▶ [Task brief]:
Here the job is to transcribe the data verbatim while leaving each picture out.

[Start of section]

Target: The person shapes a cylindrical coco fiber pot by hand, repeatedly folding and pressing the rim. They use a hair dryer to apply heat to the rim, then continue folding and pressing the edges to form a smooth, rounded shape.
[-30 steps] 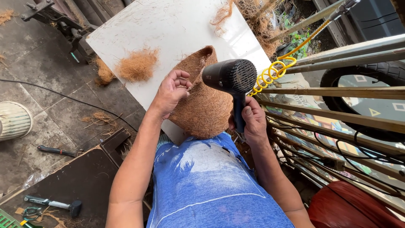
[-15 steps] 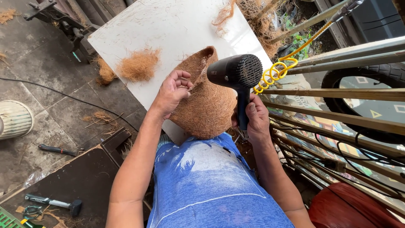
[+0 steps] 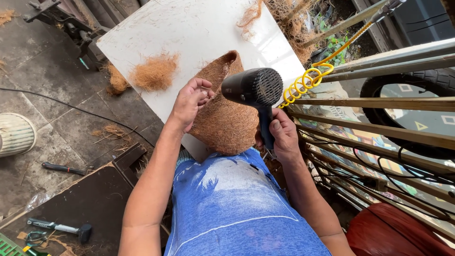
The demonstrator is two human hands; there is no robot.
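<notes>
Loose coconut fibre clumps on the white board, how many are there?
3: a big clump at the white board's left edge, a smaller one hanging off beside it, a wisp at the top edge. More may hide under the fibre shell.

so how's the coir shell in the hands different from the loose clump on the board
The coir shell is pressed into a firm, rounded cup; the loose fibre clump is a fluffy, shapeless tuft. The shell looks darker brown and larger, the clump paler, orange and smaller. The left hand grips the shell's rim; the clump lies untouched on the white board. Both look like the same coarse fibre.
</notes>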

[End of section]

▶ [Answer space]:
Target: The person shapes a cylindrical coco fiber pot by hand, repeatedly folding and pressing the rim. They use a hair dryer to apply heat to the rim, then continue folding and pressing the edges to form a smooth, rounded shape.
[-30 steps] 
[-15 steps] 
[+0 steps] 
The demonstrator is two human hands; there is no robot.
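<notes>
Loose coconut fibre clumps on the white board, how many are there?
3: a big clump at the white board's left edge, a smaller one hanging off beside it, a wisp at the top edge. More may hide under the fibre shell.

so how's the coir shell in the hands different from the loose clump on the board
The coir shell is pressed into a firm, rounded cup; the loose fibre clump is a fluffy, shapeless tuft. The shell looks darker brown and larger, the clump paler, orange and smaller. The left hand grips the shell's rim; the clump lies untouched on the white board. Both look like the same coarse fibre.
</notes>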

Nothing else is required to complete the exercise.